Water, Altars and Other Worries




The golden Buddha gleamed under the bruised fluorescent light, dangled from her neck in a dance of duty. Caught the eye of every aged Catholic whose wrist she held in her delicate fingers. Between exam rooms she worried about missing medical files, about her aging parents, about her husband trawling in The Gulf. She silently counted the days until he returned.

Every day, the Pakistani doctor burst in the back door, flinging papers, yelling for his Cappuccino, she in blue scrubs scurrying behind, worry lines coursing rivulets in her face.
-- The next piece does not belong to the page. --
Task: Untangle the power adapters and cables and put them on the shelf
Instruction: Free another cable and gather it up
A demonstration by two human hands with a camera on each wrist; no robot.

Silently she ticked off the exam room supplies he needed in her head —

sterile gloves
sharps container
Otoscope with cover
extra stethoscope
antibacterial soap
swabs

—to be certain she'd replenished them all. Each entry into a room garnered another quick, stomach-flipping scan.

Every night she drove back to the village on the east side of New Orleans in wilted exhaustion, where she lived in a trailer surrounded by kohlrabi and bitter melon vines. She fingered the growing vegetables in the moonlight, counted the fruiting bellies, the scent of seawater wafted on the humid air.

She doesn't remember riding the rolling sea away from her childhood home clutched in the human cradle of her parent's arms, crowded bodies clinging to each other, vomiting over the side. She doesn't remember the faces of the ones who didn't finish the long trip to America, but a collective chorus of hope and despair permeates her pores, lives in her marrow.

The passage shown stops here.